Spencer Greenberg (quoting George Box)
If you're doing something that you love, you're just likely to excel a lot more. And so that's one way that if you're doing something that's, you know, going to make a positive difference. Excelling is good and like good for the world. And so that's one way in which your personal happiness and your altruistic goals can sort of align.
Arden Koehler
I think a lot of people, most people are not really suited for entrepreneurship. They would not be happy and they would not necessarily be good at it.
Spencer Greenberg
If you ever give up at any point, you lose.
Spencer Greenberg
I think people vastly underestimate the amount of differences that people have biologically that cause different effects.
Spencer Greenberg
If you're immediately persuaded, like maybe that causes you to be just kind of manipulated by the most persuasive person that, you know, rather than like necessarily being pushed towards the truth.
Arden Koehler
5 Protocols
Career Exploration and Experimentation
Arden Koehler & Spencer Greenberg- Look beyond obvious career paths by actively seeking 'hidden doors' rather than just choosing from visible options.
- Conduct 'cheap experiments' by trying out aspects of a potential career for a few hours or weeks.
- Interview people in desired careers, asking them to detail a typical day and break down their hours and tasks.
- Start doing something you're interested in, even without pay, to gain experience and see if it can become a paid role later.

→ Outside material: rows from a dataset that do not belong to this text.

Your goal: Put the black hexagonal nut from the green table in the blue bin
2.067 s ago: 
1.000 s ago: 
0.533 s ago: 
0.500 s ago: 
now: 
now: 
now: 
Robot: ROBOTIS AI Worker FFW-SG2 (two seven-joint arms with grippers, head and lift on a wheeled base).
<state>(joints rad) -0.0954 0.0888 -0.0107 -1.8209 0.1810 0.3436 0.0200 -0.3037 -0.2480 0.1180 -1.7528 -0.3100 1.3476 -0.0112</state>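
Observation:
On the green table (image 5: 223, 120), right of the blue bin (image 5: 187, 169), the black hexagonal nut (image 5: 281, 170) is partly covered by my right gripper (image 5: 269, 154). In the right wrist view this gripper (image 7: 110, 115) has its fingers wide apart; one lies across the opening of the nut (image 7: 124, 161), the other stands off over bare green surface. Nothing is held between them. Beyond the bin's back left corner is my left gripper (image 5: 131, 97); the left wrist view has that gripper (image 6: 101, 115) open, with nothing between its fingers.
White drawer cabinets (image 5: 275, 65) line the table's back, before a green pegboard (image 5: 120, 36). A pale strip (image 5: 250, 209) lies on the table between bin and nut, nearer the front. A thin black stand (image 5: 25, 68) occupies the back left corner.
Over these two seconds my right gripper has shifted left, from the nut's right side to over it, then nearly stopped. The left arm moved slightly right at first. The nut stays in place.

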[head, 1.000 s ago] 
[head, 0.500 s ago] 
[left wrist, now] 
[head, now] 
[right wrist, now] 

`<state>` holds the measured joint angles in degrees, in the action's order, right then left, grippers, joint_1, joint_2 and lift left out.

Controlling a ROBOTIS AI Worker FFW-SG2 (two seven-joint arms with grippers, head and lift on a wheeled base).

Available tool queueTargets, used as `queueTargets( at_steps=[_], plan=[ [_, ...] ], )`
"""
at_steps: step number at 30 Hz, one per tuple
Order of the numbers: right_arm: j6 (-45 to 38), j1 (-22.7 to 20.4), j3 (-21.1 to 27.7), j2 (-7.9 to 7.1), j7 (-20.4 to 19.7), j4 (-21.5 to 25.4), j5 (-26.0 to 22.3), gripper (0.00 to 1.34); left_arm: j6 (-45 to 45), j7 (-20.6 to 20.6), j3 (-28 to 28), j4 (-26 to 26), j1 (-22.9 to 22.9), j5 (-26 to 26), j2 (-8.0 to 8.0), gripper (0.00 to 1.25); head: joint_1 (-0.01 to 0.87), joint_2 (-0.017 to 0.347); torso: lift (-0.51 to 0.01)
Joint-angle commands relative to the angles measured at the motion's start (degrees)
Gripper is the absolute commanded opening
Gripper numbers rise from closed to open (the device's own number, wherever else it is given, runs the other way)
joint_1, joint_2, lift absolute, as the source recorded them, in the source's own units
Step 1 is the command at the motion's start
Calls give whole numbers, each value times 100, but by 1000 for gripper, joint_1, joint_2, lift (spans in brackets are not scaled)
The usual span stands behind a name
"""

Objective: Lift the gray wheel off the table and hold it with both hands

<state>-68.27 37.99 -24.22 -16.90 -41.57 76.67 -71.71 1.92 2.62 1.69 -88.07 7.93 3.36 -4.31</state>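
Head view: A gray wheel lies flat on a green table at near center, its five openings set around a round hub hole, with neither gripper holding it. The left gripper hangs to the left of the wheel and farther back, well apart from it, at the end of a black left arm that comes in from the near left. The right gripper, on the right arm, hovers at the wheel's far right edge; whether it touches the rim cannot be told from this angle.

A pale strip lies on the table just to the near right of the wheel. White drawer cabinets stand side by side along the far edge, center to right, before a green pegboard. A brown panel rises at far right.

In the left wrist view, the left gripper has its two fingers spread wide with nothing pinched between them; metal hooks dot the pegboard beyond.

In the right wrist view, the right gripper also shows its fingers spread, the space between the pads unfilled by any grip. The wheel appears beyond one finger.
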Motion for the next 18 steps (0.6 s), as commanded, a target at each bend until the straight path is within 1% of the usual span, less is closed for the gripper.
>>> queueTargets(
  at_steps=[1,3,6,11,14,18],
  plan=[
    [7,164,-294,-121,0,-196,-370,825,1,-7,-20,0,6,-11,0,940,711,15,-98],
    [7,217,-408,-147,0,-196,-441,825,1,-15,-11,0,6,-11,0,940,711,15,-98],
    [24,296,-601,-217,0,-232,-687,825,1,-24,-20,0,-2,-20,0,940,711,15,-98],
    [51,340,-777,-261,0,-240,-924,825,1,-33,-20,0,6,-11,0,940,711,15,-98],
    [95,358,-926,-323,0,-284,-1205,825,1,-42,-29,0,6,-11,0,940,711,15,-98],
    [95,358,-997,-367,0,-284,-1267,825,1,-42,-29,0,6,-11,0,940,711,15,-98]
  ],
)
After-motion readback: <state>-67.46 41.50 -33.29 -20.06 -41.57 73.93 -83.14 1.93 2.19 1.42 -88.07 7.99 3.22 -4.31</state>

Cold Meditation for Sensory Experience
Spencer Greenberg- Place yourself in a very cold environment without a jacket.
- Focus on experiencing the raw physical sensation of coldness.
- As soon as negative interpretive thoughts (e.g., 'this is bad,' 'I don't like this') arise, consciously let them go.

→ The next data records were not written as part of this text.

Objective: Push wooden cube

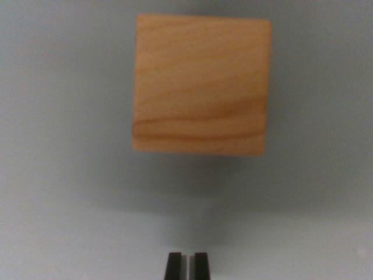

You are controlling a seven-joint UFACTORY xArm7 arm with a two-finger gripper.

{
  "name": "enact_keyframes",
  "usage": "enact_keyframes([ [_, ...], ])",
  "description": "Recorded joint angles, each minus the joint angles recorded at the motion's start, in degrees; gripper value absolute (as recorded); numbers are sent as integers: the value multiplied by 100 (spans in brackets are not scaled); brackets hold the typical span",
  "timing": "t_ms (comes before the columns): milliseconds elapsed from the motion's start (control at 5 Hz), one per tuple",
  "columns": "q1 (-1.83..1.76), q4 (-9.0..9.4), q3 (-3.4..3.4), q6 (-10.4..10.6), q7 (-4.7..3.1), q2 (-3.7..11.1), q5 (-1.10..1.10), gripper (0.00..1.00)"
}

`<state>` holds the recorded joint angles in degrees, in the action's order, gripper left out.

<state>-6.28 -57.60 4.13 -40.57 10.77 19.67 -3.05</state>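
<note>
A light wooden cube (201, 84) with visible grain fills the upper middle of the wrist view, resting on a pale grey surface (64, 192). My gripper (187, 265) shows at the bottom edge as two black fingertips (173, 266) standing side by side with only a thin slit between them, shut on nothing. A band of bare surface separates the tips from the cube's near face, so they are apart. The cube sits slightly to the wrist view's right of the fingertips' line.
The grey surface (326, 204) spreads on all sides of the cube. A soft shadow lies under the cube's near edge. No other objects are in view.
</note>
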Motion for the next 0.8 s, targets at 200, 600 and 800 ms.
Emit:
enact_keyframes([
  [200, 0, 0, 0, 0, 0, 0, 0, 100],
  [600, 2, -156, -5, -61, -11, 95, -1, 100],
  [800, 5, -349, -11, -137, -24, 212, -3, 100],
])
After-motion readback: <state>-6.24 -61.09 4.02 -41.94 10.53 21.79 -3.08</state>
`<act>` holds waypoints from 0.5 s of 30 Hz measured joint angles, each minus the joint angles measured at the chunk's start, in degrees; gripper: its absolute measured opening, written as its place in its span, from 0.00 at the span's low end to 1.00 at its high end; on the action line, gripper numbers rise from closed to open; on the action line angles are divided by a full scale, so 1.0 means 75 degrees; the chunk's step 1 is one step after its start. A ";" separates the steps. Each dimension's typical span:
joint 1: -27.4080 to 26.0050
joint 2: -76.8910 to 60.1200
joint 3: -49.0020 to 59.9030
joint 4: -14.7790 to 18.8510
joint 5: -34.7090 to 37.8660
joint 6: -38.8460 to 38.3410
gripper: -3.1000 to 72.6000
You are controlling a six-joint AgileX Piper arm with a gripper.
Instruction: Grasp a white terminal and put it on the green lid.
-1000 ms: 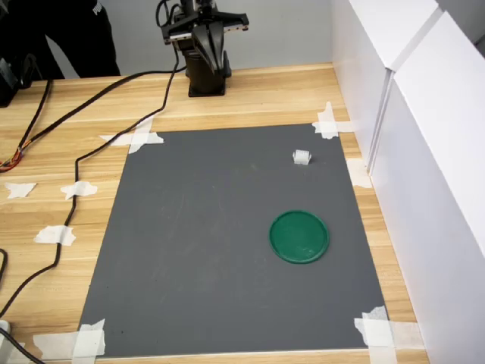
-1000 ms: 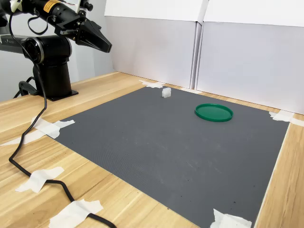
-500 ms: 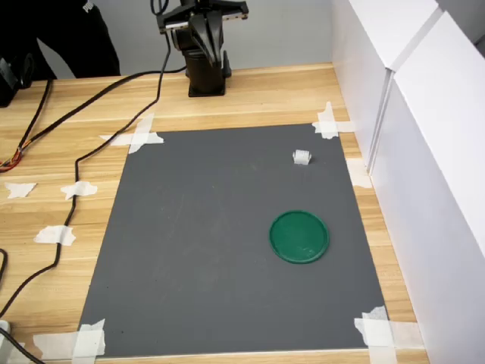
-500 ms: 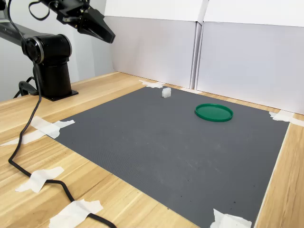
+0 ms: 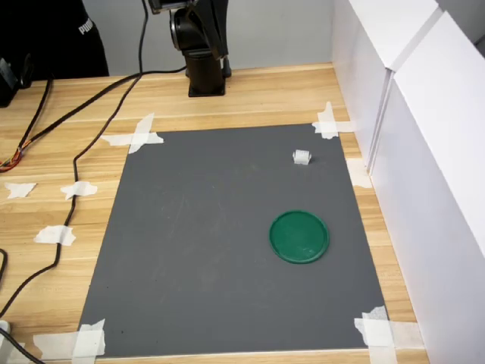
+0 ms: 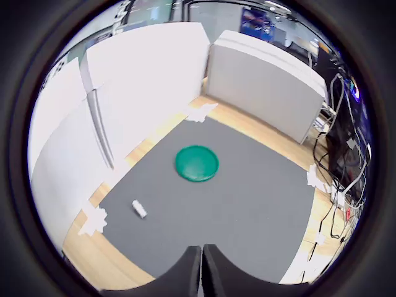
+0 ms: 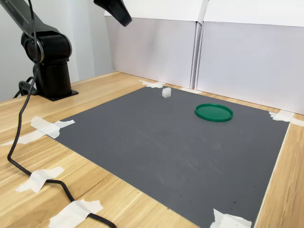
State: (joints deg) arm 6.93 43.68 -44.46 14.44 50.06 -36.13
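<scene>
Cable: black, trailing across the wooden table at the first exterior view's left; in the second exterior view it runs down over the front left of the table.
Tape patches: white, pinning the corners of the mat; loose pieces lie on the wood further to the first exterior view's left.
My base: black column bolted at the far edge of the table, up and left of centre in the first exterior view, at the left in the second exterior view.
My gripper: high above the table; only the dark tip shows at the top of the second exterior view, well apart from everything on the mat. In the wrist view my two fingers lie pressed together with only a thin seam between them, and nothing is in them.
Mat: dark grey sheet covering the middle of the table; both task pieces rest on it.
Green lid: flat on the mat, right of centre in the first exterior view, nothing on it.
White terminal: on the mat near its far right corner in the first exterior view, beyond the green lid and clearly apart from it; in the second exterior view it sits left of the lid, near the mat's far edge. Its orientation is too small to read.
White panels: upright wall along the first exterior view's right side of the table.
</scene>
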 joint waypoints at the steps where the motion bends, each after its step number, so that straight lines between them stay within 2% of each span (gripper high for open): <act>1: 0.0000 0.0213 -0.0206 0.0000 0.0257 -0.0136 0.02; 7: 0.0214 0.1147 -0.1089 -0.0052 0.1080 -0.0570 0.02; 11: 0.1180 0.1520 -0.1203 -0.0606 0.1338 -0.0919 0.03; 15: 0.2065 0.1922 -0.1218 -0.0961 0.1811 -0.0951 0.11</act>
State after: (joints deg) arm 22.41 58.09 -53.60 7.23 63.64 -43.26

- Aim to experience the cold sensation with indifference, without suffering.
Developing Pattern Recognition for Argument Flaws
Spencer Greenberg- Study logical fallacies and cognitive biases in detail.
- Actively practice identifying these patterns in various real-world contexts, such as news or blog posts.
- Cultivate an intuitive 'red alert' system that signals when reasoning seems questionable.
Developing Pattern Recognition for Argument Flaws Through Interaction
Arden Koehler- Actively engage in conversations where you present arguments and others critique them.
- Practice critiquing the arguments of others.
- Allow the emotional impact of realizing flaws in arguments (yours or others') to help imprint these patterns for future recognition.
Teaching Critical Thinking Through Essay Deconstruction
Spencer Greenberg (describing a teacher's method)- On the first day of class, students write a persuasive essay on a topic they strongly believe in.
- Throughout the semester, teach students about various logical fallacies and cognitive biases, having them identify these in external content.
- On the last day of class, students are tasked with deconstructing their own original persuasive essay using the critical thinking tools they've learned.